WORK INSTRUCTIONS ->
Go to the line holding "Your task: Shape" in the entries below and write out exactly every line down to and including the line holding "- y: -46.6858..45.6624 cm".

★ ★ ★ ★ ★ ★ ★

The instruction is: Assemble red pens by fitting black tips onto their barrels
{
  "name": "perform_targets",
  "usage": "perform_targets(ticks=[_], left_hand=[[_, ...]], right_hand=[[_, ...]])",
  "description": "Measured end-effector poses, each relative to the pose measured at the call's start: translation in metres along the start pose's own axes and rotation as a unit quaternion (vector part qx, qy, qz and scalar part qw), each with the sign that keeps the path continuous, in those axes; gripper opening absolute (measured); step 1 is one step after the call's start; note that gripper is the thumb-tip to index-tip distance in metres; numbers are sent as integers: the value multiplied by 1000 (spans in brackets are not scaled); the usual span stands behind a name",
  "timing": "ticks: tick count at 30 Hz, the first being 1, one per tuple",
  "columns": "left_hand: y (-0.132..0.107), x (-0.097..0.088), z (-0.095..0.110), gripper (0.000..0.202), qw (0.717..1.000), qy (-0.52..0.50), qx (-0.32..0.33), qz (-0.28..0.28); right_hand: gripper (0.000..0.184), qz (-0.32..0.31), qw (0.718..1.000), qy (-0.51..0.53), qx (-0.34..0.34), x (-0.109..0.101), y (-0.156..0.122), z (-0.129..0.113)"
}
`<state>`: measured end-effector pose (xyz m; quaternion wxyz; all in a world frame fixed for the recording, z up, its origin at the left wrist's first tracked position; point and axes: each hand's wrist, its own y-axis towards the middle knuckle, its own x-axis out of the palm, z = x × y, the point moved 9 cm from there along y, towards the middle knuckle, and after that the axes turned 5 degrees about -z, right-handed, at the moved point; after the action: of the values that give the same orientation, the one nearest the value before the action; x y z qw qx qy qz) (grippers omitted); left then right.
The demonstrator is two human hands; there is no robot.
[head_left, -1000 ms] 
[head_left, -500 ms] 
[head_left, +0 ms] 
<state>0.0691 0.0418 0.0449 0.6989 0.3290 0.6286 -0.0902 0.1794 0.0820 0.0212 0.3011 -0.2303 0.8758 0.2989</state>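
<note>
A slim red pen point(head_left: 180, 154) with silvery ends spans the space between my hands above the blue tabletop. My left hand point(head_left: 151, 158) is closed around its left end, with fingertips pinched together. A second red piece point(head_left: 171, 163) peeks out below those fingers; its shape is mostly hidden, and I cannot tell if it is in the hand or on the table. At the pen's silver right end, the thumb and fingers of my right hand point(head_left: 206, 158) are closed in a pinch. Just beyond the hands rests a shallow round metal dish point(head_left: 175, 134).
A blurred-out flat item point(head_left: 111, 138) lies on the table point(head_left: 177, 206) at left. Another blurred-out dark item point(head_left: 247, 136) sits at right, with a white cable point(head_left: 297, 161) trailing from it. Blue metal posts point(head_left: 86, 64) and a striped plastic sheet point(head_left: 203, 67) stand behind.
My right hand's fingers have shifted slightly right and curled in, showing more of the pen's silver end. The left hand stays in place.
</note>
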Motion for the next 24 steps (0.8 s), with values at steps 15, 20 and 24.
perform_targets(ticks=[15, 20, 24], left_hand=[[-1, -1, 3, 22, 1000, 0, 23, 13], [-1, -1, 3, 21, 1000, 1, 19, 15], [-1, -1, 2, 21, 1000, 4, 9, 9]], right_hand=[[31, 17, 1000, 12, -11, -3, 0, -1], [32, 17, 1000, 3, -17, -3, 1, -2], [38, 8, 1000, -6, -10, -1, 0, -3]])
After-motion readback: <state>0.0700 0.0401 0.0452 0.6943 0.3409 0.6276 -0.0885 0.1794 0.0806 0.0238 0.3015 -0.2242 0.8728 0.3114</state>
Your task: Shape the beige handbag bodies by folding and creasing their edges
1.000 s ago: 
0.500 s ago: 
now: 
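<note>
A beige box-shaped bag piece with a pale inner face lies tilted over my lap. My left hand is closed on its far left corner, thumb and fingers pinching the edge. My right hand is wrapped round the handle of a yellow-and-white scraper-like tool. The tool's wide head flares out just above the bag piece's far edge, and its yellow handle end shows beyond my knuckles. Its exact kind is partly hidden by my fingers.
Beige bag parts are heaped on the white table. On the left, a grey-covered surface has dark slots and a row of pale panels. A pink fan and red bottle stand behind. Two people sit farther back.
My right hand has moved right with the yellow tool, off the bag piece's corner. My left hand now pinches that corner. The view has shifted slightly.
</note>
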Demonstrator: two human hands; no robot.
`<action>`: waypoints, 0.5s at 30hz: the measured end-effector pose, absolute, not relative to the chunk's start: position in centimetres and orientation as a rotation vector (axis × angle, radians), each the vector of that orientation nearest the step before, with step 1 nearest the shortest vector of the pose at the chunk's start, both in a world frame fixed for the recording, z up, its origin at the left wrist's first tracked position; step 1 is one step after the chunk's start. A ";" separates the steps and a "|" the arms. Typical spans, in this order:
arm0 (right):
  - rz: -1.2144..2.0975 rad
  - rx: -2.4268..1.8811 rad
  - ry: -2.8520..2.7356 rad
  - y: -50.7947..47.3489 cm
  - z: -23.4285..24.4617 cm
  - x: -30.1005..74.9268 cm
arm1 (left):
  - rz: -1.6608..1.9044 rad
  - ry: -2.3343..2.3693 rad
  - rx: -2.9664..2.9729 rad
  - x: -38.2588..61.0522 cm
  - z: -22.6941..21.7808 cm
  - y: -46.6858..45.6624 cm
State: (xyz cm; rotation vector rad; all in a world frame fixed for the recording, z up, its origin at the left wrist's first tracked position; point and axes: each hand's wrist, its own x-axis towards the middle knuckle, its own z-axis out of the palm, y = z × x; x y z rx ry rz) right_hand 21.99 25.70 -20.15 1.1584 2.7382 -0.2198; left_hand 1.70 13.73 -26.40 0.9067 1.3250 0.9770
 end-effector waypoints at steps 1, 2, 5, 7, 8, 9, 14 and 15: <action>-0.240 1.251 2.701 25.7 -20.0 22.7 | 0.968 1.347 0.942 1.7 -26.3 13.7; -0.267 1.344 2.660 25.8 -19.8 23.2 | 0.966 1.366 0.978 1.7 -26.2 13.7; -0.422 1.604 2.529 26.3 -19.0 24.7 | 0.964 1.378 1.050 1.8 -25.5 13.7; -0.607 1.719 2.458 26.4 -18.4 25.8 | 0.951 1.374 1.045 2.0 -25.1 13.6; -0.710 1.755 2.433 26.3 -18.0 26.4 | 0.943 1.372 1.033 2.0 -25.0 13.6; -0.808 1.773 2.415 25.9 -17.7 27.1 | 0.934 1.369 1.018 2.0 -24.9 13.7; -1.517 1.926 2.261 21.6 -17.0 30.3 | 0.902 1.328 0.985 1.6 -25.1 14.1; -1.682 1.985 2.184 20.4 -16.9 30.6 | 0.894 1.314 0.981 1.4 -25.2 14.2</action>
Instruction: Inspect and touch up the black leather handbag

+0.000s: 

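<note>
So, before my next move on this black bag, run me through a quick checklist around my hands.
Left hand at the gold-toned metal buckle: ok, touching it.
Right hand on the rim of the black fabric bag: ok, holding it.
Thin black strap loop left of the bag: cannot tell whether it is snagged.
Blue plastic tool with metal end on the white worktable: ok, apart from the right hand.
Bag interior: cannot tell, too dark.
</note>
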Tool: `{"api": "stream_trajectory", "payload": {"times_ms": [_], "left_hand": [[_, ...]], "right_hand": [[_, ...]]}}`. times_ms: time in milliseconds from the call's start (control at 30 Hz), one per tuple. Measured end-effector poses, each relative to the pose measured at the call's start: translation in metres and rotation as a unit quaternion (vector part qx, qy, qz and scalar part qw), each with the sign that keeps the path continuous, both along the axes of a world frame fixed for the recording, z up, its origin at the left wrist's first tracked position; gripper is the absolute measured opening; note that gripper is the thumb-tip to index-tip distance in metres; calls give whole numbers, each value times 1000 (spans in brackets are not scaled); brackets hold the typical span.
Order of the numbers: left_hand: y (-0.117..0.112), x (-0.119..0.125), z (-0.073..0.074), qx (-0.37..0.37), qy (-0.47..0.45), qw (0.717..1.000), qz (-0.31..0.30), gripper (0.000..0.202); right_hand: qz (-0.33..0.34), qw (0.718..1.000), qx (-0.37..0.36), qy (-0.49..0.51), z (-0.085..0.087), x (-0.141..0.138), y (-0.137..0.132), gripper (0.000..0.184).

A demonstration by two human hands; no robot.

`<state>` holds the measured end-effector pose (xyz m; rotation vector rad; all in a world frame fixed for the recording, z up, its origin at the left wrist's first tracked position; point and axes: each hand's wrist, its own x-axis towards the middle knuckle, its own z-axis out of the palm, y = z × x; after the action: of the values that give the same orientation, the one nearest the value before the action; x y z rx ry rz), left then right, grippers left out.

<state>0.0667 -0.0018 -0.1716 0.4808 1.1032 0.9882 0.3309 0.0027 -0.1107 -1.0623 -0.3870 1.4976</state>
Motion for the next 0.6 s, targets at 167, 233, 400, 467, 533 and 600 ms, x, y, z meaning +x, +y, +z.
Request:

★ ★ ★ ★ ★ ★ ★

WRITTEN ANSWER ->
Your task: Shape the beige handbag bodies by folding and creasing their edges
1.000 s ago: 
0.500 s ago: 
now: 
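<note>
A beige box-shaped bag piece with a pale inner face lies tilted over my lap. My left hand is closed on its far left corner, thumb and fingers pinching the edge. My right hand is wrapped round the handle of a yellow-and-white scraper-like tool. The tool's wide head flares out just above the bag piece's far edge, and its yellow handle end shows beyond my knuckles. Its exact kind is partly hidden by my fingers.
Beige bag parts are heaped on the white table. On the left, a grey-covered surface has dark slots and a row of pale panels. A pink fan and red bottle stand behind. Two people sit farther back.
My right hand has moved right with the yellow tool, off the bag piece's corner. My left hand now pinches that corner. The view has shifted slightly.
</note>
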Demonstrator: two human hands; no robot.
`<action>`: waypoints, 0.5s at 30hz: the measured end-effector pose, absolute, not relative to the chunk's start: position in centimetres and orientation as a rotation vector (axis × angle, radians), each the vector of that orientation nearest the step before, with step 1 nearest the shortest vector of the pose at the chunk's start, both in a world frame fixed for the recording, z up, its origin at the left wrist's first tracked position; step 1 is one step after the chunk's start. A ";" separates the steps and a "|" the arms. Typical spans, in this order:
arm0 (right):
  - rz: -1.2144..2.0975 rad
  - rx: -2.4268..1.8811 rad
  - ry: -2.8520..2.7356 rad
  - y: -50.7947..47.3489 cm
  - z: -23.4285..24.4617 cm
  - x: -30.1005..74.9268 cm
arm1 (left):
  - rz: -1.6608..1.9044 rad
  - ry: -2.3343..2.3693 rad
  - rx: -2.9664..2.9729 rad
  - x: -38.2588..61.0522 cm
  - z: -22.6941..21.7808 cm
  - y: -46.6858..45.6624 cm

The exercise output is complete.